PROBLEM REQUIREMENTS ▸
The answer must give back every line of the data exactly, with no pictures.

GIVEN ENTRIES ▸
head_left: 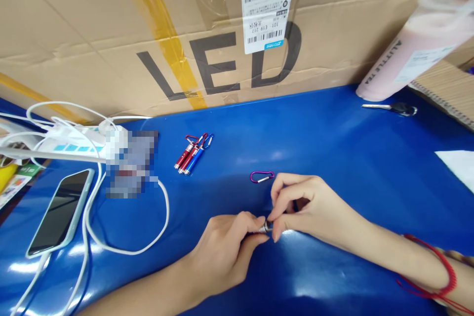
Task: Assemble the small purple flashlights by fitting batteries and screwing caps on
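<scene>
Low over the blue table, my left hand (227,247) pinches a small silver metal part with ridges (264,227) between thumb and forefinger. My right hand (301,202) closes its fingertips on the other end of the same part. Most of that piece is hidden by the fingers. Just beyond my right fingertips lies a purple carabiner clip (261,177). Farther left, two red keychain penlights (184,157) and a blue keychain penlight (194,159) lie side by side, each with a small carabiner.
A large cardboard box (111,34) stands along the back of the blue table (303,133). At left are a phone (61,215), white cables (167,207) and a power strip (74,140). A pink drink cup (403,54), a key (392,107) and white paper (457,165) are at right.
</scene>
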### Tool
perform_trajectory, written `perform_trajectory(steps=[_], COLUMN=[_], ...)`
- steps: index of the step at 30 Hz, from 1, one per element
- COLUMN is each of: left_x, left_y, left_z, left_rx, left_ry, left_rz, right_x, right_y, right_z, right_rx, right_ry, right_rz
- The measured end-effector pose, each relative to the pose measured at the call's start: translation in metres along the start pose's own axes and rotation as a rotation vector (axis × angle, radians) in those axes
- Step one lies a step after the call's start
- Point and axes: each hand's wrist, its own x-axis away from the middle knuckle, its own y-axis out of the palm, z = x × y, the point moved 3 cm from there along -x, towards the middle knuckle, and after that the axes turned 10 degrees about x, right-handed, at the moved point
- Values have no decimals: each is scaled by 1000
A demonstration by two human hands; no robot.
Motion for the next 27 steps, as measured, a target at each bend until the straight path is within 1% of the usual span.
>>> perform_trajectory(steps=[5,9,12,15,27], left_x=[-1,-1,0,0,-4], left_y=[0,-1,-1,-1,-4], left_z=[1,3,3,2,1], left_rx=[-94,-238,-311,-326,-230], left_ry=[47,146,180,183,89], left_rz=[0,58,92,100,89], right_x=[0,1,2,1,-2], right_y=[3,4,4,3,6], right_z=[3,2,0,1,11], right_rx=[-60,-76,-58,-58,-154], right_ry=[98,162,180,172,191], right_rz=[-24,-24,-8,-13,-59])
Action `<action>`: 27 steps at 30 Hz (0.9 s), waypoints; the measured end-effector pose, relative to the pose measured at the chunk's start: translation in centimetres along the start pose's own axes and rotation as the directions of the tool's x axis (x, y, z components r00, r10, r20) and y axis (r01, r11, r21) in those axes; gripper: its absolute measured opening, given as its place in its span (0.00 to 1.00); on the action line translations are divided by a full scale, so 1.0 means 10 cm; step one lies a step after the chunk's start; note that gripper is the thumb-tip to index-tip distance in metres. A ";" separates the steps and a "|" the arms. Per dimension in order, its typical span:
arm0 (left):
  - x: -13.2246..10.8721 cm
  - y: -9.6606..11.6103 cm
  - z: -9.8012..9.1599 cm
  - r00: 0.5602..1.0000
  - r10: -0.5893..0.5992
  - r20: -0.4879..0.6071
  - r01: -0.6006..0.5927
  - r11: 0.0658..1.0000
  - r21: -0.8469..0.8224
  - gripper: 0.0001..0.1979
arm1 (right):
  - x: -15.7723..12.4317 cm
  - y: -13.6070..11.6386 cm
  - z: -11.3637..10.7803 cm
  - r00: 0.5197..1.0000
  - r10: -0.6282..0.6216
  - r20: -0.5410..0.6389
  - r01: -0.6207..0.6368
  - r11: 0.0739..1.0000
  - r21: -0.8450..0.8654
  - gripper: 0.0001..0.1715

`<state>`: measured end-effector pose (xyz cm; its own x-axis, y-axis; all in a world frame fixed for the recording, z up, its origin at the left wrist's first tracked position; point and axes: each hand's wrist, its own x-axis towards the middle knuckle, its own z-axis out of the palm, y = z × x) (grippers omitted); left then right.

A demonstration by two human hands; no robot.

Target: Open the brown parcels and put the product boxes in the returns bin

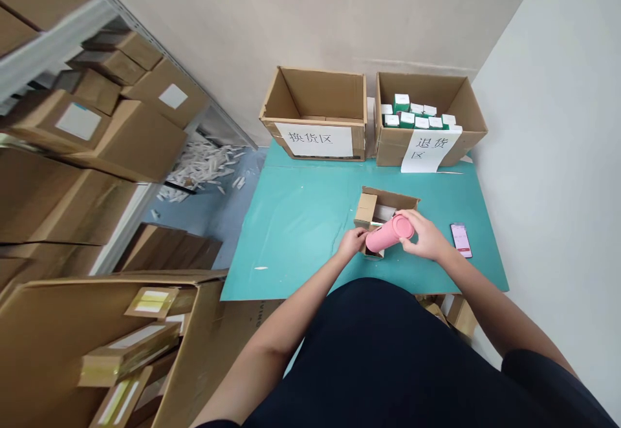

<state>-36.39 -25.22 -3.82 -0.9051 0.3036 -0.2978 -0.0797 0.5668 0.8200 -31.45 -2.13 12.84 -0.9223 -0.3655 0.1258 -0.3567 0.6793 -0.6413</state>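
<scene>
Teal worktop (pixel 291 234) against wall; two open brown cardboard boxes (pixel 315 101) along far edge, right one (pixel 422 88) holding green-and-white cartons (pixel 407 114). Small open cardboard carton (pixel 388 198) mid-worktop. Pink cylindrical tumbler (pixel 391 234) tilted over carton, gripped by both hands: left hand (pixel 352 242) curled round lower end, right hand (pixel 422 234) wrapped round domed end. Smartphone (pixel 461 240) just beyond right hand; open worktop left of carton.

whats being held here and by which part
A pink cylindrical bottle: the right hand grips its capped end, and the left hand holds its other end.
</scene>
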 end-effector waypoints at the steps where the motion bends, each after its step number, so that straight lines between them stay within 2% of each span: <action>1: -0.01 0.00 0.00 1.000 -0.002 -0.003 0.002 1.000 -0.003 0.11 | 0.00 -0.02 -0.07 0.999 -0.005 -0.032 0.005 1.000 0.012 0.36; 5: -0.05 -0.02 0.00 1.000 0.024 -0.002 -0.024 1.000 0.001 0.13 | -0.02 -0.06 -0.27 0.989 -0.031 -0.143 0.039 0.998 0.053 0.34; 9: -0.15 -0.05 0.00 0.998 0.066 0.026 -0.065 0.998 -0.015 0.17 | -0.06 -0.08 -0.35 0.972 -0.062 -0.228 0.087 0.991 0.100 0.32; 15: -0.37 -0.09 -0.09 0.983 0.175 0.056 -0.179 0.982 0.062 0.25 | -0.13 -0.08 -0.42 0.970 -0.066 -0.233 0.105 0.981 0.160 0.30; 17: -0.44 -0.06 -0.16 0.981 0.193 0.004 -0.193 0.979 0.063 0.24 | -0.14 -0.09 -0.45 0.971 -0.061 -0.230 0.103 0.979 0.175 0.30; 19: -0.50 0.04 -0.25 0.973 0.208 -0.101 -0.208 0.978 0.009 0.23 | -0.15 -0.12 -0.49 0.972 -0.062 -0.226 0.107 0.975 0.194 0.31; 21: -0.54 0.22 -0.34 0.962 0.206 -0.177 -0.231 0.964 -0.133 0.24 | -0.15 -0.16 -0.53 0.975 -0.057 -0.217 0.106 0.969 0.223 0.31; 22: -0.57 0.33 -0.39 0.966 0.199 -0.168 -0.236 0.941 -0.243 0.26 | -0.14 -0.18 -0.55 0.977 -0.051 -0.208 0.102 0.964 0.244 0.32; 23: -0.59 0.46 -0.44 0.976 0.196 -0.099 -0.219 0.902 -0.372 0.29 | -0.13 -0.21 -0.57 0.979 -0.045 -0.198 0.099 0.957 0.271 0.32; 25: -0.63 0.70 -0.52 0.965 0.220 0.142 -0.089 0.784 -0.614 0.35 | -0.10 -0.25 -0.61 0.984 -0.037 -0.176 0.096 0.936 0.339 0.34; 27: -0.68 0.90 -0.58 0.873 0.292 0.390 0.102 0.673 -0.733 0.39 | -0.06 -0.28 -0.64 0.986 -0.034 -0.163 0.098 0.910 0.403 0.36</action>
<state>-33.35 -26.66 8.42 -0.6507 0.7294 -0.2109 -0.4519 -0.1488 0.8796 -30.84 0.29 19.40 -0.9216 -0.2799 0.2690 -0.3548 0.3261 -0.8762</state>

SOLUTION TO THIS TASK ▸
head_left: 
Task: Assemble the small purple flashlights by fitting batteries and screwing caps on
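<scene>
Low over the blue table, my left hand (227,247) pinches a small silver metal part with ridges (264,227) between thumb and forefinger. My right hand (301,202) closes its fingertips on the other end of the same part. Most of that piece is hidden by the fingers. Just beyond my right fingertips lies a purple carabiner clip (261,177). Farther left, two red keychain penlights (184,157) and a blue keychain penlight (194,159) lie side by side, each with a small carabiner.
A large cardboard box (111,34) stands along the back of the blue table (303,133). At left are a phone (61,215), white cables (167,207) and a power strip (74,140). A pink drink cup (403,54), a key (392,107) and white paper (457,165) are at right.
</scene>
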### Tool
perform_trajectory, written `perform_trajectory(steps=[_], COLUMN=[_], ...)`
- steps: index of the step at 30 Hz, from 1, one per element
- COLUMN is each of: left_x, left_y, left_z, left_rx, left_ry, left_rz, right_x, right_y, right_z, right_rx, right_ry, right_rz
- The measured end-effector pose, each relative to the pose measured at the call's start: translation in metres along the start pose's own axes and rotation as a rotation vector (axis × angle, radians) in those axes
- Step one lies a step after the call's start
- Point and axes: each hand's wrist, its own x-axis away from the middle knuckle, its own y-axis out of the palm, z = x × y, the point moved 3 cm from there along -x, towards the middle knuckle, and after that the axes turned 10 degrees about x, right-handed, at the moved point
- Values have no decimals: each is scaled by 1000
A demonstration by two human hands; no robot.
Motion for the next 27 steps, as measured, a target at each bend until the straight path is within 1% of the usual span.
>>> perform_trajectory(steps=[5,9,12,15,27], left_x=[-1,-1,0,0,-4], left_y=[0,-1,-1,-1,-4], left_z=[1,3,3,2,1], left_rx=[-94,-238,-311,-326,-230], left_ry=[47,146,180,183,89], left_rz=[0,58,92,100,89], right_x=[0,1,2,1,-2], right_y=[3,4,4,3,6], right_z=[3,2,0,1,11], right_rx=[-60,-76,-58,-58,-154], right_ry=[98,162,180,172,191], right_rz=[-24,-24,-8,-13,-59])
Action `<action>`: 27 steps at 30 Hz (0.9 s), waypoints; the measured end-effector pose, relative to the pose measured at the chunk's start: translation in centimetres along the start pose's own axes and rotation as the directions of the tool's x axis (x, y, z components r00, r10, r20) and y axis (r01, r11, r21) in those axes; gripper: its absolute measured opening, given as its place in its span (0.00 to 1.00); on the action line translations are divided by a full scale, so 1.0 means 10 cm; step one lies a step after the chunk's start; note that gripper is the thumb-tip to index-tip distance in metres. A ";" separates the steps and a "|" the arms. Per dimension in order, its typical span:
arm0 (left):
  - x: -13.2246..10.8721 cm
  - y: -9.6606..11.6103 cm
  - z: -9.8012..9.1599 cm
  - r00: 0.5602..1.0000
  - r10: -0.5893..0.5992
  - r20: -0.4879..0.6071
  - r01: -0.6006..0.5927
  - r11: 0.0658..1.0000
  - r21: -0.8469..0.8224
  - gripper: 0.0001..0.1979
arm1 (right):
  - x: -15.7723..12.4317 cm
  - y: -13.6070..11.6386 cm
  - z: -11.3637..10.7803 cm
  - r00: 0.5197..1.0000
  - r10: -0.6282..0.6216
  - r20: -0.5410..0.6389
  - r01: -0.6207..0.6368
  - r11: 0.0739..1.0000
  - r21: -0.8450..0.8654
  - gripper: 0.0001..0.1715

`<state>`: measured end-effector pose (xyz cm; its own x-axis, y-axis; all in a world frame fixed for the recording, z up, its origin at the left wrist's first tracked position; point and axes: each hand's wrist, its own x-axis towards the middle knuckle, its own z-axis out of the palm, y = z × x) (grippers omitted); left then right.

A demonstration by two human hands; no robot.

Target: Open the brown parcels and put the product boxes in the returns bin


<state>-36.39 -25.22 -3.82 -0.9051 0.3036 -0.2978 -0.0797 0.5668 0.8200 -31.45 -2.13 12.84 -0.9223 -0.3655 0.1258 -0.3567 0.6793 -0.6413</state>
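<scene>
Teal worktop (pixel 291 234) against wall; two open brown cardboard boxes (pixel 315 101) along far edge, right one (pixel 422 88) holding green-and-white cartons (pixel 407 114). Small open cardboard carton (pixel 388 198) mid-worktop. Pink cylindrical tumbler (pixel 391 234) tilted over carton, gripped by both hands: left hand (pixel 352 242) curled round lower end, right hand (pixel 422 234) wrapped round domed end. Smartphone (pixel 461 240) just beyond right hand; open worktop left of carton.

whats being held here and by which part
A pink cylindrical bottle: the right hand grips its capped end, and the left hand holds its other end.
</scene>
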 end-effector waypoints at the steps where the motion bends, each after its step number, so that straight lines between them stay within 2% of each span: <action>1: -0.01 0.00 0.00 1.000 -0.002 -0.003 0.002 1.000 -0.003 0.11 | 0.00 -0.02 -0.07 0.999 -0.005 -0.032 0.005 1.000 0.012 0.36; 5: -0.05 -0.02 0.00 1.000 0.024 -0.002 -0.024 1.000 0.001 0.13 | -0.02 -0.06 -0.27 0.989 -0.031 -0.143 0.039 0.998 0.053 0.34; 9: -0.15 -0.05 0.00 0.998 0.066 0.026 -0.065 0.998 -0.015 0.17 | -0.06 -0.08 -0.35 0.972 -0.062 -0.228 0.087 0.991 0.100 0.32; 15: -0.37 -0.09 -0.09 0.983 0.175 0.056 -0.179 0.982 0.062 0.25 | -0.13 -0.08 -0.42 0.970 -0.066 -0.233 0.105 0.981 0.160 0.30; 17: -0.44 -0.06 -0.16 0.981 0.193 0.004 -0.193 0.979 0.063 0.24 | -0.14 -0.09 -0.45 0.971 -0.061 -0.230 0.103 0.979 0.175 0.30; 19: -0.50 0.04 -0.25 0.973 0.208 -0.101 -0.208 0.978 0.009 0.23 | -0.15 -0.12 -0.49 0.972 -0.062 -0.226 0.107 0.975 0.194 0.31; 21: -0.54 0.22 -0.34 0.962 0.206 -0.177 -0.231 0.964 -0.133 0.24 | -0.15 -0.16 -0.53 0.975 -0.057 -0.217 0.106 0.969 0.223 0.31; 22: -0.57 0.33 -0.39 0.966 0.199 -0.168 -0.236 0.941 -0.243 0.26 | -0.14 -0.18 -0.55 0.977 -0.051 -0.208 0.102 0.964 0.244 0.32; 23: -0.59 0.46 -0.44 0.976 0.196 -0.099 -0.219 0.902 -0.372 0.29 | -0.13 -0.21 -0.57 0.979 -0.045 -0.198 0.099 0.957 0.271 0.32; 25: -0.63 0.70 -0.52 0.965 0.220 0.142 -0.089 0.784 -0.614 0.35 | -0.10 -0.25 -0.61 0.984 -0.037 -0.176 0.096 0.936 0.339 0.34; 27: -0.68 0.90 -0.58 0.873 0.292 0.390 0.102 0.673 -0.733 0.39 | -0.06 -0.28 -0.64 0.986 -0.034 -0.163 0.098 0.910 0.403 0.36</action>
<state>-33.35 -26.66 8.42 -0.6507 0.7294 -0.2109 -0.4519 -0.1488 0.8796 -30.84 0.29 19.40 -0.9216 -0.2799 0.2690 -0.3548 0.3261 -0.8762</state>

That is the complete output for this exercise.